Problem to solve ->
The part to set down runs from the first line of the data below through the line with "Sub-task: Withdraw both", inclusive; write it exactly and leave out the pictures.

Raw data ->
──────────────────────────────

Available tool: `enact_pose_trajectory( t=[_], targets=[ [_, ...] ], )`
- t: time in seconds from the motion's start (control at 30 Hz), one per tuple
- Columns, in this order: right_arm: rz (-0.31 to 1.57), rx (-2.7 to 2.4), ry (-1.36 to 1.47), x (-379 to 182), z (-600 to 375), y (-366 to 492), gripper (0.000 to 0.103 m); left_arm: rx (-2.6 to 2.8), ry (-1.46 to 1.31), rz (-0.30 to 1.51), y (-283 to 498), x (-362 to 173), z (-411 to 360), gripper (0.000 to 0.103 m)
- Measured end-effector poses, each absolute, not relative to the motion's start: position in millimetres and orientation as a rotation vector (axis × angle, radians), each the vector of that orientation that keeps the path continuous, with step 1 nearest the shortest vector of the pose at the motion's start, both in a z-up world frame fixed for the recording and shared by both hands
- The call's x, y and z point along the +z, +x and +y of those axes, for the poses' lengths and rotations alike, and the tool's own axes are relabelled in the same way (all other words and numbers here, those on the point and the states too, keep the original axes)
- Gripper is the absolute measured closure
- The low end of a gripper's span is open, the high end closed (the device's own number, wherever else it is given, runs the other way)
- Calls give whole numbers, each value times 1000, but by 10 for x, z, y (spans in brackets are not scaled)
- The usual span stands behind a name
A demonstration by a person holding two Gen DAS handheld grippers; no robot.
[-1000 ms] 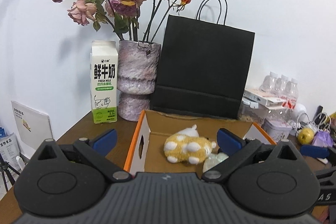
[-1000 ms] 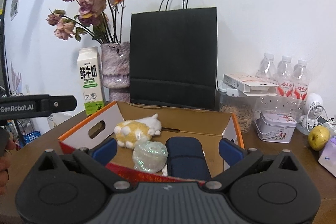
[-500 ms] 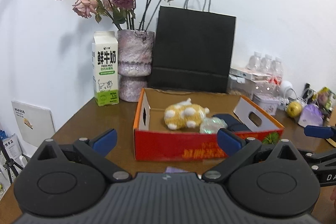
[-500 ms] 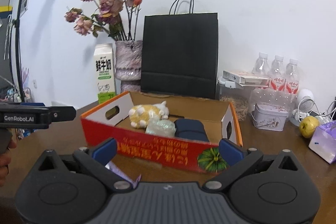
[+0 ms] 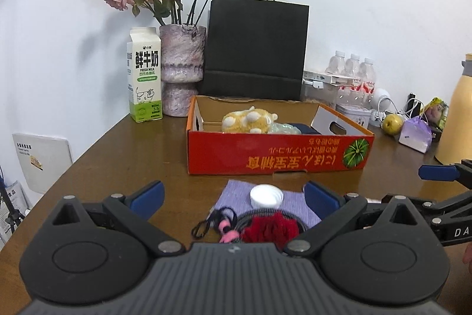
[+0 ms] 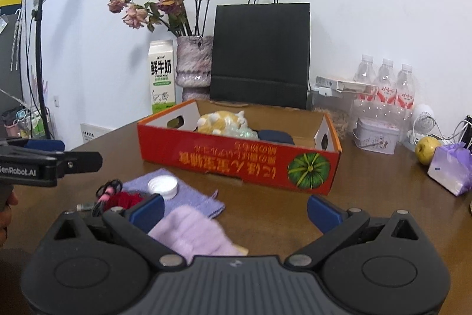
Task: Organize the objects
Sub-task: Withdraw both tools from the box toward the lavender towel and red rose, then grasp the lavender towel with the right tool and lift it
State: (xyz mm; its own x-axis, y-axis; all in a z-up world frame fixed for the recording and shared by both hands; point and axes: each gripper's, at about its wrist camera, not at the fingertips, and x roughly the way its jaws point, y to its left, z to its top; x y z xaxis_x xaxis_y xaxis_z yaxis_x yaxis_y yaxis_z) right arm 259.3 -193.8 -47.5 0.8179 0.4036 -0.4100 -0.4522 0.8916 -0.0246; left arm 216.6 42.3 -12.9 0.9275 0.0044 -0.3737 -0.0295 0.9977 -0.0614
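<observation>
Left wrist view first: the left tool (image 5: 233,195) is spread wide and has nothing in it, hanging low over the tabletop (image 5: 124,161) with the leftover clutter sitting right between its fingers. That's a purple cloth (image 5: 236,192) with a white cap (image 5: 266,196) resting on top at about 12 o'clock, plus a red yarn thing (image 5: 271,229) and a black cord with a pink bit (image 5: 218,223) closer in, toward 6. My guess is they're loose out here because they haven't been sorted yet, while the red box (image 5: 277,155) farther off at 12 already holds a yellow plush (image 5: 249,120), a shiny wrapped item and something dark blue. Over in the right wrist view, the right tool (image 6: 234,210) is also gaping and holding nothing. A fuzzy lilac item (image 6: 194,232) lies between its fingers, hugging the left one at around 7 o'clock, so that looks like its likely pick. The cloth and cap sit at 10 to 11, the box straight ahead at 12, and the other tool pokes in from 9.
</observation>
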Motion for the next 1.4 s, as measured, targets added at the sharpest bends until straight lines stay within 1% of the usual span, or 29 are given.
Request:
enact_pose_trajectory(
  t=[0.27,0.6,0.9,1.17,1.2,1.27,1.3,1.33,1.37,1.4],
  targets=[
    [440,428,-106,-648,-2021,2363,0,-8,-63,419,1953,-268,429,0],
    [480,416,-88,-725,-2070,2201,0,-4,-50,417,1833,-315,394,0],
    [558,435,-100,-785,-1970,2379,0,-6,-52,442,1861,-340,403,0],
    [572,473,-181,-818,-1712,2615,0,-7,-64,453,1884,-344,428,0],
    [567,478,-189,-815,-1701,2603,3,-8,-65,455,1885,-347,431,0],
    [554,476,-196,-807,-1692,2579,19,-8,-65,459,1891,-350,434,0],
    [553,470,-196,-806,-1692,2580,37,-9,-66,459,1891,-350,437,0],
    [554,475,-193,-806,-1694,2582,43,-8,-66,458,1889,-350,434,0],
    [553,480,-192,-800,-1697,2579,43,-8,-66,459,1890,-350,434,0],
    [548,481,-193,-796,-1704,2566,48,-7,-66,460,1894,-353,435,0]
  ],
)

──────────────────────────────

Answer ->
Available tool: `enact_pose_trajectory( t=[_], targets=[ [_, ...] ], )`
- t: time in seconds from the motion's start (control at 30 Hz), one per tuple
- Columns, in this order: right_arm: rz (-0.31 to 1.57), rx (-2.7 to 2.4), ry (-1.36 to 1.47), x (-379 to 182), z (-600 to 375), y (-366 to 492), gripper (0.000 to 0.103 m); left_arm: rx (-2.6 to 2.8), ry (-1.46 to 1.31), rz (-0.30 to 1.51), y (-283 to 498), x (-362 to 173), z (-411 to 360), gripper (0.000 to 0.103 m)
- Measured end-effector poses, each absolute, not relative to the motion's start: position in millimetres and orientation as a rotation vector (axis × angle, radians), each the vector of that orientation that keeps the path continuous, with step 1 nearest the shortest vector of the pose at the motion's start, both in a z-up world frame fixed for the recording and shared by both hands
- The call's x, y and z point along the +z, +x and +y of those axes, for the poses' lengths and rotations alike, and the tool's own axes are relabelled in the same way (all other words and numbers here, those on the point and the states too, keep the original axes)
- Gripper is the absolute measured closure
- The low end of a gripper's span is open, the high end closed (the device's own number, wherever else it is given, runs the other way)
- Calls give whole numbers, each value times 1000, but by 10 for x, z, y (spans in brackets are not scaled)
- The usual span stands behind a name
A demonstration by a person holding two Gen DAS handheld grippers; no robot.
[-1000 ms] 
[-1000 ms] 
[-500 ms] 
[-500 ms] 
[+0 ms] 
[+0 ms] 
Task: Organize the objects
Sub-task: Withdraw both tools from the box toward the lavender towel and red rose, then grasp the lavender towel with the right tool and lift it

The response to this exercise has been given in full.